Ben argues that we don’t have a Harvey Milk here in Chicago, and it’s true, but Harvey Milks are few and far between, and Harvey Milk became Harvey Milk thanks to a confluence of events and talents. He was the right person at the right place in the right time, a charismatic, funny, older, out gay man who, in his closeted years, was a very successful businessman and a former Goldwater volunteer.
If there’s a flaw in the movie, it’s that it elides his pre-San Francisco, pre-coming-out training as Harvey Milk, a Wall Street suit (actuary turned stock analyst) and serious theater hobbyist (he was an associate producer of Hair and Jesus Christ, Superstar). At the beginning, the film portrays him as something of a nobody, a painfully anonymous businessman, who claims to have never done anything he’s proud of in his first 40 years. Which may be true, but he was undeniably successful in the (culturally) straight and conservative world with a substantial sideline business in the theater world.
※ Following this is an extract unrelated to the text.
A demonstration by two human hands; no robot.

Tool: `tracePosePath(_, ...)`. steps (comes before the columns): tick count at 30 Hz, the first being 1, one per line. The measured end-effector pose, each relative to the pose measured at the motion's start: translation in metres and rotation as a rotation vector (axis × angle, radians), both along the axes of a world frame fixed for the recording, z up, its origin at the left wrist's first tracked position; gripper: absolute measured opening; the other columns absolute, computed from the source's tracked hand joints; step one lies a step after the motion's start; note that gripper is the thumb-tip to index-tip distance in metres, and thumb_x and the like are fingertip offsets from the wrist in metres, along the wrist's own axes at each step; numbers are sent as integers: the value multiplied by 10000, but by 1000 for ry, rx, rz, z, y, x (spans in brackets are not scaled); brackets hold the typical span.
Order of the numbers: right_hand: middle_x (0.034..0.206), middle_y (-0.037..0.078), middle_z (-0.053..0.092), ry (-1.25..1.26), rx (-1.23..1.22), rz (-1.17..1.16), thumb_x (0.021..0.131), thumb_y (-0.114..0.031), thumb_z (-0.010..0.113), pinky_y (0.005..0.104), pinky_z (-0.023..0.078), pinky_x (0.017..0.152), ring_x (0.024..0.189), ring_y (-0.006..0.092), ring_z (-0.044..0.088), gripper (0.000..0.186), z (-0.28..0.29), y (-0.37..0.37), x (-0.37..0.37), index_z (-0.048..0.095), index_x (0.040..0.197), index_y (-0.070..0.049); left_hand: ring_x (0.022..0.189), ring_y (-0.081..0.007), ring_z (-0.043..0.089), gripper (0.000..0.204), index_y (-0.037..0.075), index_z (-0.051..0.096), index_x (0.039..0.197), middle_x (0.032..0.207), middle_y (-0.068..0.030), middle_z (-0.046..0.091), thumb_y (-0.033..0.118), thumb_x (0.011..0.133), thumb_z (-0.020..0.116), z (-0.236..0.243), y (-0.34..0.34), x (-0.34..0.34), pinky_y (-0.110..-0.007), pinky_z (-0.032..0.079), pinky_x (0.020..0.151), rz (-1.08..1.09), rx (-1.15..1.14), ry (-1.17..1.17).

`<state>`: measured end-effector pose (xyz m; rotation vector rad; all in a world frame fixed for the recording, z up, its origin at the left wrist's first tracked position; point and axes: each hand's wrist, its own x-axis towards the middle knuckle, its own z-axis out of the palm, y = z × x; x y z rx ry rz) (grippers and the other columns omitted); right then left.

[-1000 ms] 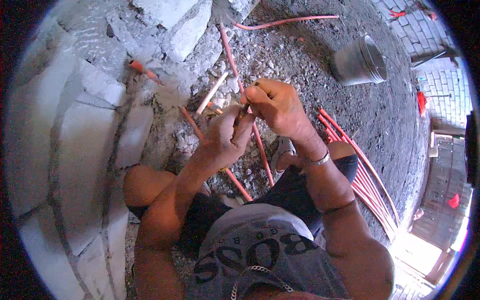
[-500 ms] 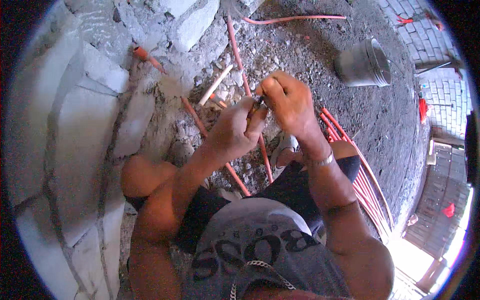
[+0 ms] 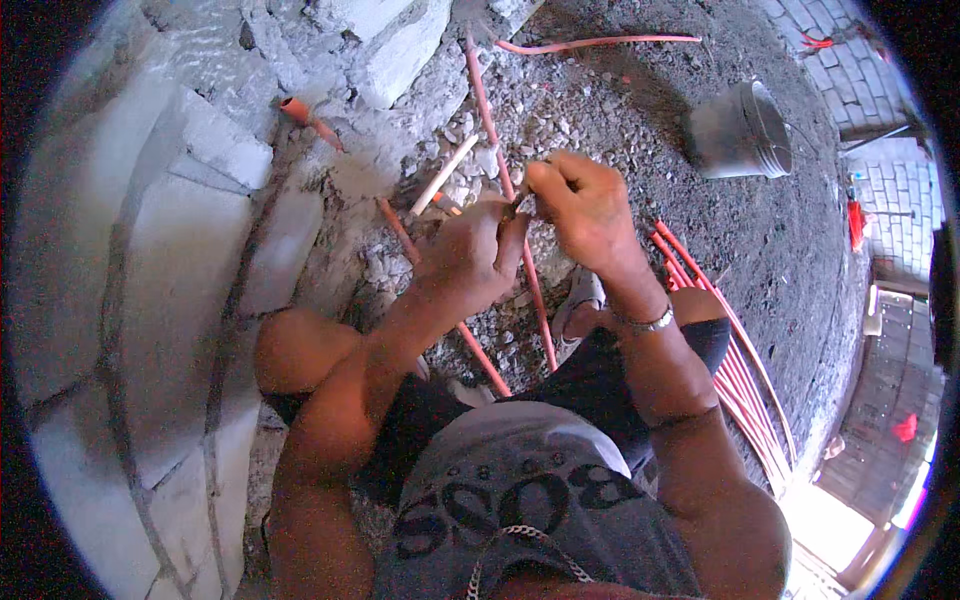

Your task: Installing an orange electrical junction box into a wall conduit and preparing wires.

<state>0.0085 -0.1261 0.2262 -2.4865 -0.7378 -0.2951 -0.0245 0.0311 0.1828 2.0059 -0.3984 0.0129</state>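
Note:
My left hand (image 3: pixel 470 252) and my right hand (image 3: pixel 588 208) meet in front of me, above the gravel. The fingers of both are closed on a small dark thing (image 3: pixel 516 205) between them; it is too small and too covered to name. Behind and below my hands an orange-red pipe (image 3: pixel 480 95) runs down through the gravel. A second orange-red pipe (image 3: pixel 482 360) passes slantwise under my left forearm. Close to my left hand lies a pale stick (image 3: pixel 443 176) on the stones, with a small orange piece (image 3: pixel 447 203) beside it.
A block wall (image 3: pixel 170 330) rises along my left. Large concrete chunks (image 3: pixel 400 55) lie at the far left. Several long orange-red pipes (image 3: pixel 735 365) are bundled by my right knee. A grey bucket (image 3: pixel 735 132) lies tipped at the far right, and a loose pipe (image 3: pixel 600 44) lies farther off.
The whole view has shifted slightly, so the surroundings sit a little farther right and lower. My hands stay together, with the right one turned a little.

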Motion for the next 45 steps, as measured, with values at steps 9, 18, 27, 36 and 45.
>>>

It’s a minor complaint, but the back story adds richness to Milk’s time in San Francisco. He got involved in politics, in part, because he got dicked around as a small business owner–not just as a homosexual, but as a guy trying to make a living. Milk’s business background gave him legitimacy as a politician and an honest concern for the role of business in the community, and his camera shop gave him standing and experience with the ins and outs of local and state regulations. Meanwhile, his exposure to theater (Gus Van Sant constantly references his love of opera) clearly influenced his gift for stagecraft. There’s a hilarious but important sequence when Milk steps in planted poop before a press conference to push a dog-dropping ordinance. Milk was a great man and truly one of the great figures in recent American history, but as a city supervisor he also had to think about things like dog shit. Not only was he not above it, he understood the importance of such small matters to voters and to the balance of power on the board of supervisors. In other words, he wasn’t just a great man or a great politician–he was a great local politician, a totally unique role in society, and one that in midlife he found himself perfect for. Similarly, the movie depicts, quickly but movingly, the evolution of Cleve Jones from a snotty street kid into a gifted organizer under the tutelage of Milk.
Like Ben, I’d love to have our own Harvey Milk, but in fairness it’s asking a lot. Milk really was a superstar of local politics, and with all due credit to his own efforts the figure we know as Harvey Milk is the result of events lining up with the particulars of Milk’s own life, passions, and gifts. It’s a lot to expect, but also a fine model to study.
It’s still screening at multiple venues around town, and you should go see it. On the fantastic TV and movie site Hulu, you can watch the Oscar-winning documentary The Life and Times of Harvey Milk. I also highly recommend Albert Williams’s profile of Frank Robinson, a local sci-fi writer who became Milk’s speechwriter and the author of Milk’s Obama-esque “hope speech.”